* _Supplied material_:
--- START ---

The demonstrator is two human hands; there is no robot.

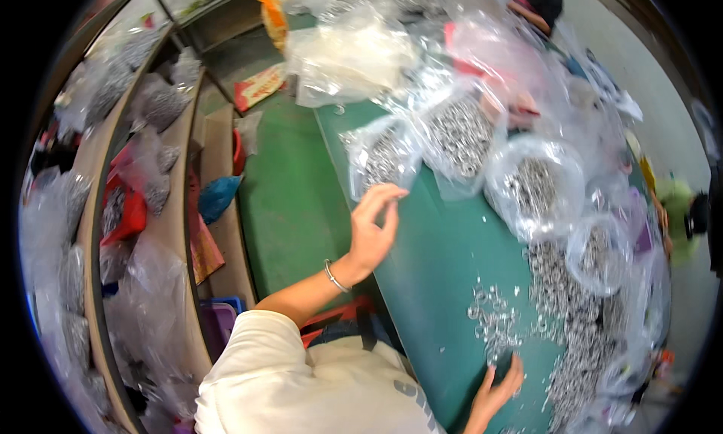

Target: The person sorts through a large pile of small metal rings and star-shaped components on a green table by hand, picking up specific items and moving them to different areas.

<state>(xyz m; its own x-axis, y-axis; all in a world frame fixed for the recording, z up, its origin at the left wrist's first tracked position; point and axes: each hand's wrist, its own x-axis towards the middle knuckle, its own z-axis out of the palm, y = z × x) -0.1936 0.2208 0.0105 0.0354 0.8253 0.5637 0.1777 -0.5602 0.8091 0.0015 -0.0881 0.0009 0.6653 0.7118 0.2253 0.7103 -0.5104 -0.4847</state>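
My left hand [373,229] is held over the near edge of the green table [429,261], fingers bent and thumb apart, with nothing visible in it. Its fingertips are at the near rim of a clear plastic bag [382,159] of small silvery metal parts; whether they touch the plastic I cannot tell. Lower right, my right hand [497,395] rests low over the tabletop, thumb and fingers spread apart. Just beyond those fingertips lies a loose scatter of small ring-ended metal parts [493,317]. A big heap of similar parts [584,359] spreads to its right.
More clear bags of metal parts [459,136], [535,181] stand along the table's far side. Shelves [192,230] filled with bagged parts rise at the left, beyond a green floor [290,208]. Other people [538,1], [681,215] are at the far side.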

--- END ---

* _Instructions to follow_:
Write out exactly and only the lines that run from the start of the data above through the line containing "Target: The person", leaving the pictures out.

* _Output for this task_:
The demonstrator is two human hands; there is no robot.


Target: The person sorts through a large pile of small metal rings and star-shaped components on a green table by hand, picking up specific items and moving them to different areas.

For this exercise, nothing further remains.